# Reduction of an array inside the parallel region

Hello everyone,

I need to reduce some arrays inside a parallel region. Due to Openacc I can’t reduce the arrays. Below is an example of what I am trying to achieve. I thought about reducing to scalar however after that I can’t store them back to the array because I have race condition. Also, I tried the atomic clause but I can’t write to an allocatable variable.

``````!\$acc parallel loop collapse(2) independent private (Y)
Do L=1,Nt				!- External loop for angles
Do K=1,Nc				! External loop for velocities

! Boundary conditions
Do i=1,Nx
Y(i,1)=..
End do
Do i=2,Ny
Y(1,i)=..
End do
!Calculation of Y
Do I=2,Nx
Do J=2,Ny
Y(I,J)=(-Y(I-1,J-1)*Td00-Y(I,J-1)*Td10-Y(I- &
1,J)*Td01+CoFy)/Td11
End do
End do
!Sum Reduction
Do i=1,Nx
Do j=1,Ny
Ux(i,j)=Ux(i,j)+Y(i,j)
Uy(i,j)=Uy(i,j)+Y(i,j)
End do
End do
!

End do
End do
``````

Hi Alexander,

Since “Y” is private, I’m assuming you’re asking about the “Ux” and “Uy” arrays. What’s the issue you’re having with atomics? Using an atomic update would be solution.

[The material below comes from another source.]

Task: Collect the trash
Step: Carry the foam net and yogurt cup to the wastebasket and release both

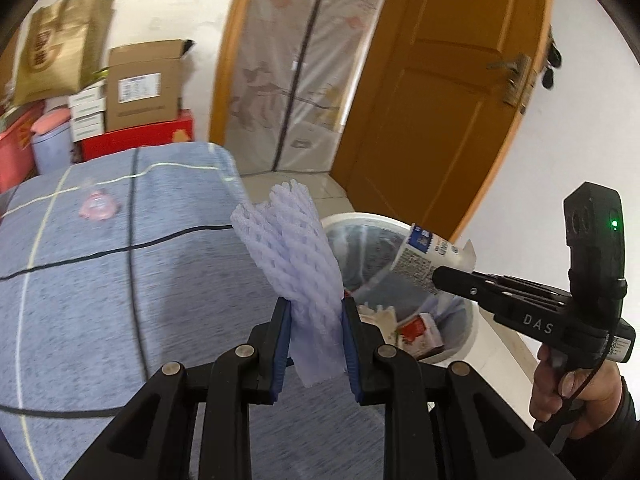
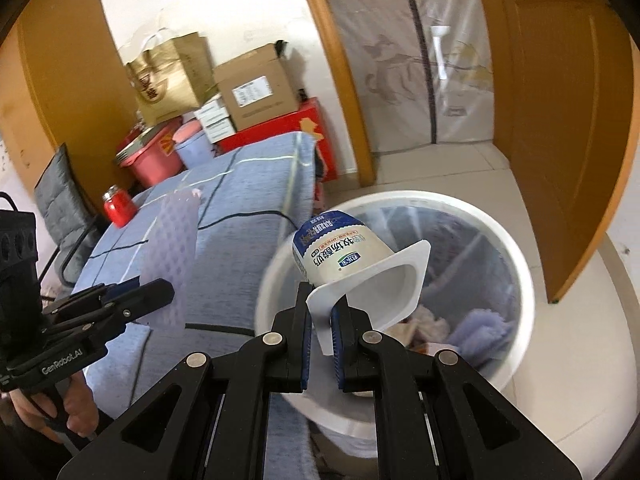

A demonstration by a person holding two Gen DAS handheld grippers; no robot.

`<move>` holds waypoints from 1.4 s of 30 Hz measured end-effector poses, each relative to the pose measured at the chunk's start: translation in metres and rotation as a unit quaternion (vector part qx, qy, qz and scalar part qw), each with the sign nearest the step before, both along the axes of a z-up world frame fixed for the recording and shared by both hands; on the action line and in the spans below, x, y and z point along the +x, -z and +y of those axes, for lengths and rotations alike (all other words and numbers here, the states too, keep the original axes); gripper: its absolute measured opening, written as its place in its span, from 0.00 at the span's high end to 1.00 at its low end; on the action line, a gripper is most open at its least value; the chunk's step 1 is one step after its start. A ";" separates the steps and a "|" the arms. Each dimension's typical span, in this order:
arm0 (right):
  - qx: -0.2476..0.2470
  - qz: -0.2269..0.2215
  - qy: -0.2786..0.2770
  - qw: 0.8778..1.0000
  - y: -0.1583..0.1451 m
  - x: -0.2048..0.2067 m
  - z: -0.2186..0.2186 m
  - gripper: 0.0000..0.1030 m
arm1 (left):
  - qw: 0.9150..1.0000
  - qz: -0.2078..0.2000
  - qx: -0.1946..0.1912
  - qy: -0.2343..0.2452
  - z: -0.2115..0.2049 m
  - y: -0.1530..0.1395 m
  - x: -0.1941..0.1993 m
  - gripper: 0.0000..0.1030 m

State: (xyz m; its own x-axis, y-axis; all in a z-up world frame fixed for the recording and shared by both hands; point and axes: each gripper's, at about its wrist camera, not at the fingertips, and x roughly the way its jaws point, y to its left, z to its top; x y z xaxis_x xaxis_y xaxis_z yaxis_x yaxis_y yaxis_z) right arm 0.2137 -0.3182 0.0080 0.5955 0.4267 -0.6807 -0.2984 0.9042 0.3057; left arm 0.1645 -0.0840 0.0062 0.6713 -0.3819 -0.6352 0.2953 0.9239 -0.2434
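My left gripper (image 1: 316,304) is shut on a pale lilac foam fruit net (image 1: 292,248), which stands up between the blue pads at the edge of the blue checked bed cover (image 1: 120,272). My right gripper (image 2: 322,300) is shut on the rim of an empty white yogurt cup (image 2: 352,260) with a blue label, held over the near rim of the white trash bin (image 2: 516,264). In the left wrist view the right gripper (image 1: 434,274) holds the yogurt cup (image 1: 424,258) above the trash bin (image 1: 468,332). The bin holds a red carton (image 1: 418,330) and other scraps.
A red jar (image 2: 118,206) stands on the far part of the bed cover (image 2: 224,240). Cardboard boxes (image 1: 144,88), a paper bag (image 1: 60,48) and red tubs are stacked by the wall. An open wooden door (image 1: 436,92) and a zipped fabric wardrobe (image 1: 296,64) stand behind the bin.
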 end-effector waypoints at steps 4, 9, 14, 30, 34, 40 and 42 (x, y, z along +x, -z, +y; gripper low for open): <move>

``````           Do i=1,Nx
Do j=1,Ny
!\$acc atomic update
Ux(i,j)=Ux(i,j)+Y(i,j)
!\$acc atomic update
Uy(i,j)=Uy(i,j)+Y(i,j)
End do
End do
``````

You are correct that atomics can only be used on scalars, but “Ux(i,j)” and “Uy(i,j)” are considered scalars in this context since they are elements of an allocatable array, not the array itself.

-Mat

Hi Mat and thank you for your rapid response

It is for the Ux and Uy arrays.

If I use the atomic as you posted I get the following error:

PGF90-S-0000-Internal compiler error. Error: Detected unexpected atomic store opcode. 365 (2D_cmplx_1.f90: 180)
PGF90-S-0155-Invalid atomic expression (2D_cmplx_1.f90: 180)
PGF90-S-0155-Invalid atomic region. (2D_cmplx_1.f90: 180)

Do you have any idea why is this happening?

Thank you

Are Ux and Uy arrays complex double? If so, that’s the problem. Due lack of hardware support, we don’t support complex double with atomics. Single precision complex should be fine with PGI 17.4 and later.

-Mat

Yes they are. However even if I change all my variables to single precision I still get these errors

PGF90-S-0155-Invalid atomic expression (2D_cmplx_1.f90: 186)
PGF90-S-0155-Invalid atomic region. (2D_cmplx_1.f90: 186)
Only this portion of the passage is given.